Today, I wanted to talk about something a little more philosophical. In the world of economics there seems to be quite the debate over people behaving rationally versus irrationally. We are told repeatedly these past few weeks that investors are behaving irrationally. That we humans are digressing into the primitive parts of our brains and basing decisions on emotion and not on reason. This is where I disagree. I do not think that irrational behavior is even possible.
First, let’s define rational and irrational behavior. If, like some seem to think, that rational behavior is based on facts and irrational behavior is not based on facts, then this makes it difficult for me to conceive of an irrational thought. Do investors panic for no reason at all? Is it merely a phenomenon where many people randomly panic and start to sell everything? Not likely. As has been the case in recent weeks, dark clouds have been slowly growing for months. People were acting on facts.
Now the retort will be that people oversold in the market, and that they were selling stocks whose true value is more than current prices. More simply, that people are acting on a limited number of facts, but not on the full truth. If the definition of rational behavior requires omniscience, this creates an impossible hurdle and no thought can be considered rational.
As an example, imagine that you are in the middle of a crowded theater and a teenage boy yells “Fire!” Should you race to the rear exit, or stay in your seat assuming the kid is just pulling a prank?
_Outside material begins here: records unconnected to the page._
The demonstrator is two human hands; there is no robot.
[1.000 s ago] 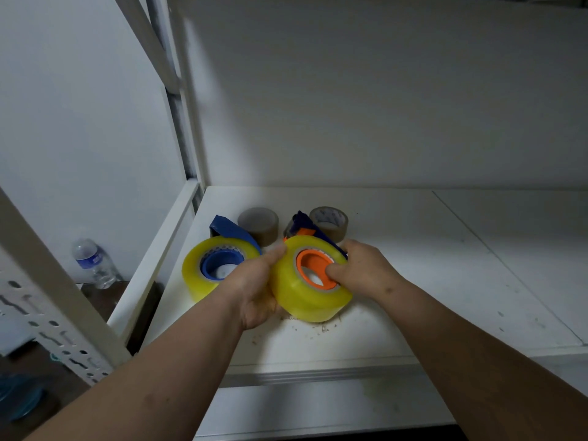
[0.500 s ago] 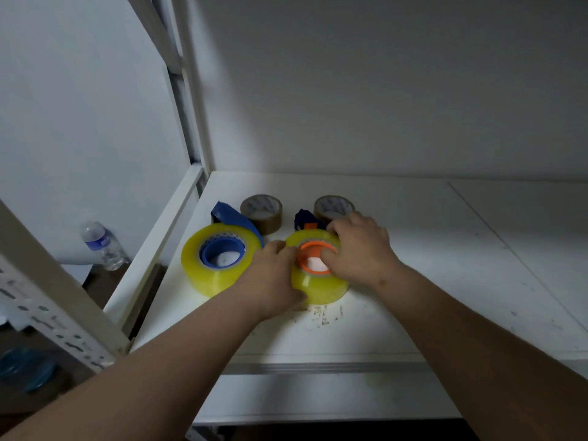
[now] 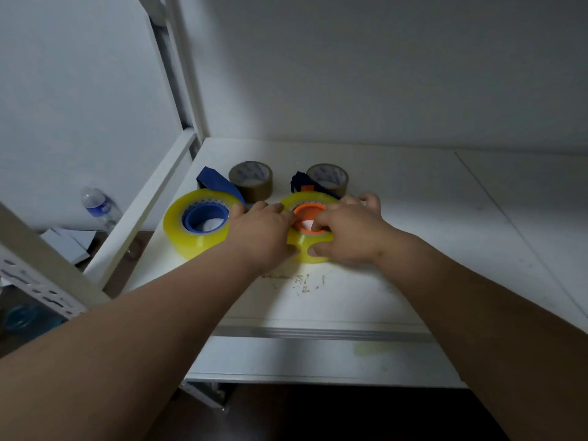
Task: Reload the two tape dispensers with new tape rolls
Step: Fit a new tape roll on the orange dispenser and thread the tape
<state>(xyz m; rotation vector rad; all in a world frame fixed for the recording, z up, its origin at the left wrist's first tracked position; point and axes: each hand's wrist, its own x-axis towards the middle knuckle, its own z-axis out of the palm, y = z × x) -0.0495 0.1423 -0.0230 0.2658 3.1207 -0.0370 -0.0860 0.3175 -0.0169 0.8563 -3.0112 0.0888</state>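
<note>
A: Which step is this?
B: Both hands, left hand (image 3: pixel 264 230) and right hand (image 3: pixel 346 232), clasp the yellow roll (image 3: pixel 310 249) with the orange hub (image 3: pixel 307 211), flat on the shelf (image 3: pixel 413 249).
A: And next?
B: I think pressing it fully down; the other roll (image 3: pixel 197 229) looks seated.

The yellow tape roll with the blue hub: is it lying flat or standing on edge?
Lying flat: the yellow tape roll rests on the shelf, its blue hub opening upward.

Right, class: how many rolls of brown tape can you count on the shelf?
2. One brown roll stands behind the blue-cored yellow roll; the other brown roll stands behind the orange-cored roll. More may be hidden.
</note>
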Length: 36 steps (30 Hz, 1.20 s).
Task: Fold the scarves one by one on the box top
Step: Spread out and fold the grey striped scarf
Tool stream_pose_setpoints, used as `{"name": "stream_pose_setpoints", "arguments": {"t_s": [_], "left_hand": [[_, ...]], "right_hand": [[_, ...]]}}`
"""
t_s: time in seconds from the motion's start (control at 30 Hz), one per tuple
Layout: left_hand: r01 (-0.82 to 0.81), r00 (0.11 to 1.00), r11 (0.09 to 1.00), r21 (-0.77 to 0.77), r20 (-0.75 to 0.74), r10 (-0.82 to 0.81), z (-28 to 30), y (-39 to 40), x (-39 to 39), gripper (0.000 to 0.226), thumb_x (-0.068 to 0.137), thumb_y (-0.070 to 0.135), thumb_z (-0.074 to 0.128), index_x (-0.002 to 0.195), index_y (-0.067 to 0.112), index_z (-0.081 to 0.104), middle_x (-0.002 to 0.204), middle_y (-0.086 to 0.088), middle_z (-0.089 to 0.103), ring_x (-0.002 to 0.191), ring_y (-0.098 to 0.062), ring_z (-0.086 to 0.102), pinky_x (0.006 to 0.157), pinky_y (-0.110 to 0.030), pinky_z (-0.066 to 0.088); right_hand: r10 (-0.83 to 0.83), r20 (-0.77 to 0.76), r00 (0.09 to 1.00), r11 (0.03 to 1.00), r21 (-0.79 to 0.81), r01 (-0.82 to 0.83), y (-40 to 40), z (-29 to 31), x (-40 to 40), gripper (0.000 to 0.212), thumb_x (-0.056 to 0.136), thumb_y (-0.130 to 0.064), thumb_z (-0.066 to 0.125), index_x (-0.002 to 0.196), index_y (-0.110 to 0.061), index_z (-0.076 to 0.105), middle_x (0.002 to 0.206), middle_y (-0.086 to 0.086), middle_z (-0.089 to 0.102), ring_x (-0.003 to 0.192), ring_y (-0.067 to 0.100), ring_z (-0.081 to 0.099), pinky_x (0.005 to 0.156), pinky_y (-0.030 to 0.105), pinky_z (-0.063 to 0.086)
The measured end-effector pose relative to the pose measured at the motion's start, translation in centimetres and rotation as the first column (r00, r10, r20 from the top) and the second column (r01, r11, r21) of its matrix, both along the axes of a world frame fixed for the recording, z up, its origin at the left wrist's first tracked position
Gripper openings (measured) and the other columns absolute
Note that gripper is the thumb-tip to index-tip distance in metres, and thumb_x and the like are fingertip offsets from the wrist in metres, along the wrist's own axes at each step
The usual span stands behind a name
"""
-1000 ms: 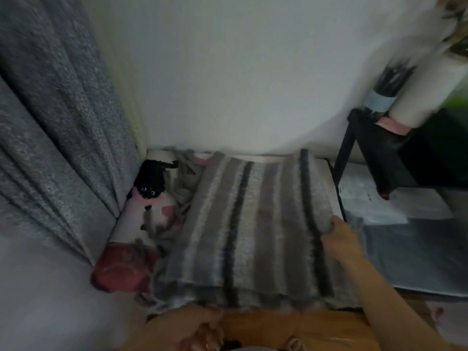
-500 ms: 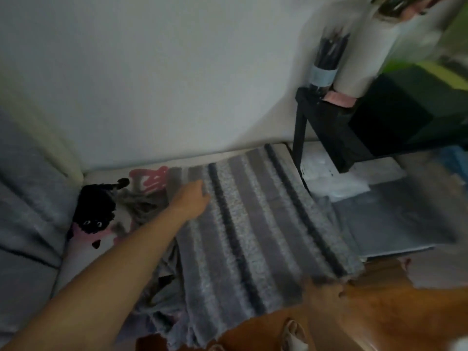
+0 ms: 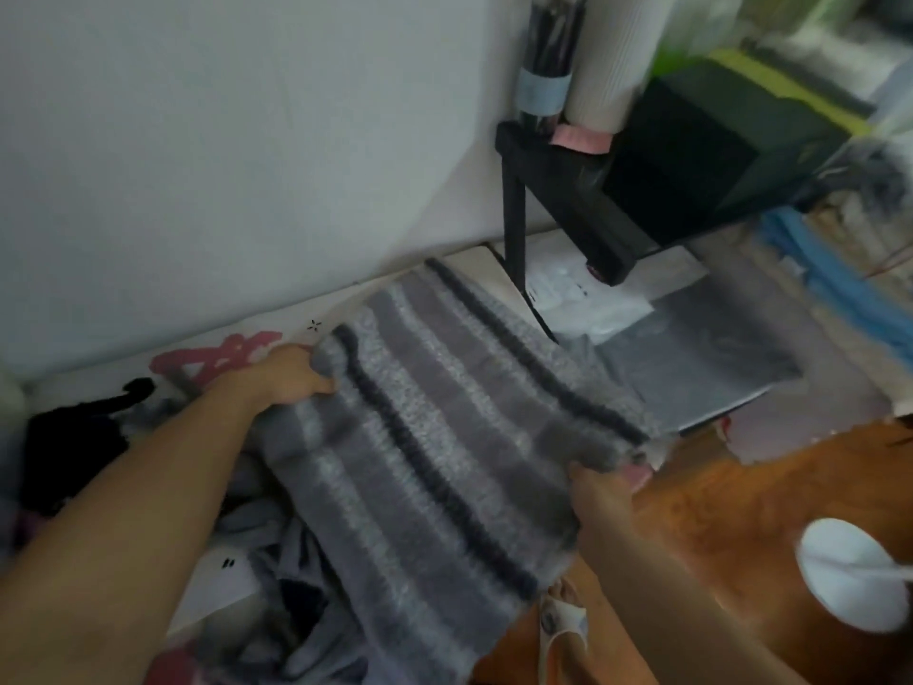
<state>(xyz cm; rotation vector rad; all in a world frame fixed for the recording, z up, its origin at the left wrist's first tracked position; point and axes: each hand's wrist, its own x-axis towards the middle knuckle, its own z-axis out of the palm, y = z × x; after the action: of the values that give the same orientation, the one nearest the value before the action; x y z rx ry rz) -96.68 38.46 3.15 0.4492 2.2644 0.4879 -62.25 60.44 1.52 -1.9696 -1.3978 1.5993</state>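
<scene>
- Grey striped scarf (image 3: 444,437) spread across white printed box top (image 3: 306,313), near end hanging over the front edge.
- Left hand (image 3: 286,375) reaching in from lower left, arm extended, fingers curled onto far-left scarf edge, gripping it.
- Right hand (image 3: 600,487) at near-right scarf corner, fingers tucked under fabric, pinching it.
- Loose grey fabric (image 3: 296,585) bunched beneath.

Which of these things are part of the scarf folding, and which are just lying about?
In the job: grey striped woolly scarf; white printed box top; left hand; right hand.

Lying about: black stand; white round object; grey plastic bag; sandal.
</scene>
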Motion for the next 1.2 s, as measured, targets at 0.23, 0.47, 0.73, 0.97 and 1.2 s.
{"name": "stream_pose_setpoints", "arguments": {"t_s": [0.23, 0.47, 0.73, 0.97, 1.2], "left_hand": [[-0.665, 0.724, 0.667, 0.335, 0.072, 0.686, 5.6, -12.2, 12.2, 0.016, 0.089, 0.025, 0.076, 0.099, 0.015, 0.068, 0.096, -0.006, 0.069, 0.085, -0.029, 0.066, 0.073, -0.036, 0.054], [-0.678, 0.734, 0.716, 0.166, 0.123, 0.667, 0.2, -18.5, 18.9, 0.046, 0.093, 0.045, 0.068, 0.134, 0.025, 0.059, 0.127, 0.003, 0.065, 0.117, -0.026, 0.062, 0.099, -0.037, 0.048], [-0.581, 0.634, 0.759, 0.293, -0.422, 0.648, -0.2, -19.7, 25.1, 0.019, 0.09, 0.027, 0.068, 0.086, 0.012, 0.057, 0.081, -0.002, 0.06, 0.072, -0.02, 0.061, 0.062, -0.038, 0.05], [-0.802, 0.561, 0.496, 0.332, 0.137, 0.816, -1.6, -19.5, 26.5, 0.043, 0.085, 0.023, 0.08, 0.117, 0.002, 0.061, 0.118, -0.007, 0.066, 0.105, -0.025, 0.066, 0.083, -0.033, 0.054], [-0.8, 0.594, 0.542, 0.255, 0.214, 0.776, 0.1, -20.2, 27.7, 0.013, 0.094, 0.026, 0.069, 0.084, 0.017, 0.068, 0.072, 0.007, 0.073, 0.077, -0.014, 0.069, 0.062, -0.023, 0.048]], "right_hand": [[0.399, 0.08, 0.914, 0.853, 0.335, -0.401, 2.7, 6.7, -7.5, 0.038, 0.102, -0.026, 0.052, 0.137, -0.013, 0.05, 0.12, 0.016, 0.063, 0.105, 0.037, 0.06, 0.09, 0.041, 0.05], [0.68, 0.578, 0.451, 0.37, 0.26, -0.892, 3.0, 6.1, -13.0, 0.054, 0.097, -0.037, 0.047, 0.141, -0.006, 0.043, 0.138, 0.022, 0.044, 0.121, 0.044, 0.046, 0.099, 0.049, 0.042], [0.711, 0.452, 0.539, 0.604, 0.0, -0.797, -3.3, -1.5, 2.3, 0.059, 0.095, -0.038, 0.06, 0.134, 0.001, 0.041, 0.134, 0.025, 0.045, 0.118, 0.045, 0.048, 0.098, 0.05, 0.043], [0.537, 0.11, 0.836, 0.842, -0.118, -0.526, -3.8, -2.2, 3.4, 0.03, 0.096, -0.022, 0.065, 0.11, 0.004, 0.057, 0.082, 0.023, 0.059, 0.065, 0.032, 0.057, 0.052, 0.035, 0.048], [0.597, 0.36, 0.717, 0.734, 0.114, -0.669, -1.3, -0.7, 2.9, 0.034, 0.095, -0.03, 0.065, 0.102, 0.003, 0.064, 0.095, 0.019, 0.061, 0.085, 0.032, 0.056, 0.075, 0.039, 0.043]]}}
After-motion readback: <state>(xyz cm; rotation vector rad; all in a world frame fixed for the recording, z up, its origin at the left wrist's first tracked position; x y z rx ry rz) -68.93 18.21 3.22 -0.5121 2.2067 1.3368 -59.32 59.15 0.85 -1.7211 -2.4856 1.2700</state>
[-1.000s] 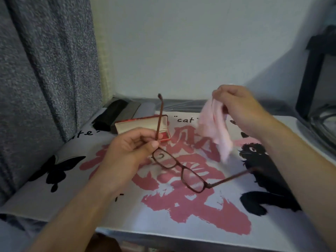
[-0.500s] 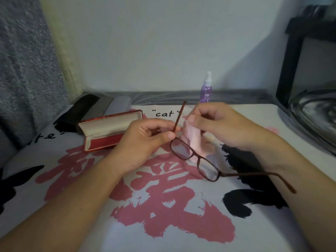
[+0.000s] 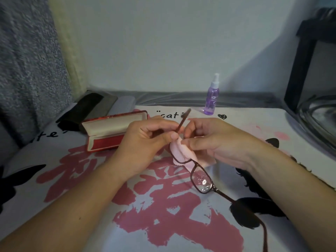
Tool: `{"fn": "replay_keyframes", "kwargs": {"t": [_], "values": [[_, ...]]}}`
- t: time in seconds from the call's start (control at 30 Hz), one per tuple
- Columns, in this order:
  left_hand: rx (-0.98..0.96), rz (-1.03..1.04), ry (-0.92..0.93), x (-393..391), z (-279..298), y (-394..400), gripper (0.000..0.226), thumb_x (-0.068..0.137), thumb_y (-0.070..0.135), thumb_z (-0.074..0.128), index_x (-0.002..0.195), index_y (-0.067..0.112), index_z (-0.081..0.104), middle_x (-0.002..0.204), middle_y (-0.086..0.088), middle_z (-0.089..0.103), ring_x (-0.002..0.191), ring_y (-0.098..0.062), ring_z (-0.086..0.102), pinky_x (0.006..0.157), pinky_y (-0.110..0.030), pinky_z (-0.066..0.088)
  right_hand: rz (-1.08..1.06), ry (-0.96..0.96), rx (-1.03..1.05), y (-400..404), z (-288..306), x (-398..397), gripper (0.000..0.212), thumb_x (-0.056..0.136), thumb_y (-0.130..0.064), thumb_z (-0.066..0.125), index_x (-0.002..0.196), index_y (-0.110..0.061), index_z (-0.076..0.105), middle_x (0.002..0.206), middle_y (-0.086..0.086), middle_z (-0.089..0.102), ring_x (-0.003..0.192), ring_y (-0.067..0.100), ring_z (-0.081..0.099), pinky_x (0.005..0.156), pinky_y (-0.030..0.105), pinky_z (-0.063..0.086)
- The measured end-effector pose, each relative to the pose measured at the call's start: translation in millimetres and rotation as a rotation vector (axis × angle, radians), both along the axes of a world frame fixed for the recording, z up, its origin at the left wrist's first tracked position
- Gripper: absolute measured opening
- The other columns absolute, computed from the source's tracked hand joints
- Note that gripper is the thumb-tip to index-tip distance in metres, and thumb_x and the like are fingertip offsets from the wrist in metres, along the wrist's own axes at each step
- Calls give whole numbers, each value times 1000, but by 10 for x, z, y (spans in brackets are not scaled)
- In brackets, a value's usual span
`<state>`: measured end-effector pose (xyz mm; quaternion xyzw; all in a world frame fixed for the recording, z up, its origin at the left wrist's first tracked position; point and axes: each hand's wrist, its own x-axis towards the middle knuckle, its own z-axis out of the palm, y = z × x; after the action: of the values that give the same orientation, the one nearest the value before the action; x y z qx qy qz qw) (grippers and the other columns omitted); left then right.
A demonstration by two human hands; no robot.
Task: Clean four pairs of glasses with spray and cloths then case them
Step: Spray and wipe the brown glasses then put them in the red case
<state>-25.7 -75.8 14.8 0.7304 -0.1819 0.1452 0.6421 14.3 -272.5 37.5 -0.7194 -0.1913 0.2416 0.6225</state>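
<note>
left hand (image 3: 143, 142): pinching thin brown-framed glasses (image 3: 201, 177) at the hinge;
right hand (image 3: 212, 142): fingers pinching soft pink cloth (image 3: 180, 151) over one rectangular lens

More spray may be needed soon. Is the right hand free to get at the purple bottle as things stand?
Probably not at once: the right hand pinches the pink cloth over a lens. The way to the spray bottle looks open once it lets go.

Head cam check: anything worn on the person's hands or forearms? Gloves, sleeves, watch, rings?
Nothing worn that shows. The left hand and right hand are bare, with no gloves and no rings visible on the fingers in view. Both forearms are bare to the bottom edge of the frame: no sleeves, watch, bands or markings. Fingernails are short and unpainted where they show.
</note>
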Motion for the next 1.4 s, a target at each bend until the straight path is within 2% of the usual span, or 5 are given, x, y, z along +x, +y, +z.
{"fn": "replay_keyframes", "kwargs": {"t": [0.27,0.53,0.7,1.03,1.4], "values": [[-13,41,-80,-15,-4,-12,18,80,9,74,97,13,77,97,-16,74,89,-17,72,85,-27,58,32,-165,-240,48,66,-132,26,95,-28,68,82,-5,65,65,2,52,58,10,51,64,18,42],[15,41,-103,-11,-43,-26,18,82,5,74,99,11,78,89,-6,72,86,-17,68,82,-28,54,112,-14,-86,122,-57,-121,23,83,-7,80,100,4,68,84,8,66,79,13,63,80,30,49],[12,13,-81,-11,-47,-49,19,84,1,74,101,7,77,87,-1,72,85,-15,69,83,-27,54,27,-33,-19,170,-106,-126,44,76,-19,79,111,6,69,120,35,64,119,42,63,111,57,44],[-157,-82,158,6,54,74,23,73,4,72,95,5,76,91,-5,79,88,-15,75,82,-22,56,-34,-7,68,217,-135,-191,31,92,-25,69,103,5,71,107,40,64,100,53,65,95,72,46],[-88,-76,71,-35,54,41,24,72,9,74,87,25,82,92,0,79,88,-12,74,82,-22,57,107,136,69,147,-161,-128,29,79,-7,80,104,3,68,85,12,67,77,22,64,64,29,50]]}}
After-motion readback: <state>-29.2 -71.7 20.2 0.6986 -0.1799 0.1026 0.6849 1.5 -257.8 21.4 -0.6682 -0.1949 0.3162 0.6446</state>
I would say that either choice is rational depending on what you know. Is it irrational to flee a burning building? Is it irrational to ignore some teenager yelling “Fire!” when you can’t see it or smell anything? Neither is irrational given the information that you have at the time. If in reality there was an unlit exit at the side of the theater that no one else could see, this would not make the other thoughts irrational.
Many people invest without much knowledge of finance or economics. They generally stick to a few rules about their choices. Their brokers tell them to “buy and hold” and not to try to time the market. These are nice rules, but in 1929 in the U.S. and 1989 in Japan these were horrible strategies. It took 23 years for the DJIA to recover its losses and the Nikkei is less than a quarter of its 1989 high (was 38957 is ~9600).
What naïve investors often do is look at trends (i.e. they extrapolate). Extrapolation is a very important and rational approach to life, but it is a very inaccurate way to judge stock prices. If floodwaters are rising, extrapolation tells you to get the heck out of there. We don’t call people irrational because they didn’t know that a 5 inch rain event in their watershed would leave them 3 or 4 feet above the flood waters. When time is of the essence we have to rely on less information. This is rational and pragmatic.
In the long run, those who base their decisions on more precise techniques and more complete sets of information are going to make fewer mistakes, but all decisions are based on limited information and imprecise techniques. The difference between rational and irrational investing in the common lexicon is arbitrary. I conclude that irrational investing does not exist.
In essence, we have economists on the left trying to help protect those who are “irrational”. What they truly are doing is rewarding ignorance by taxing the prepared.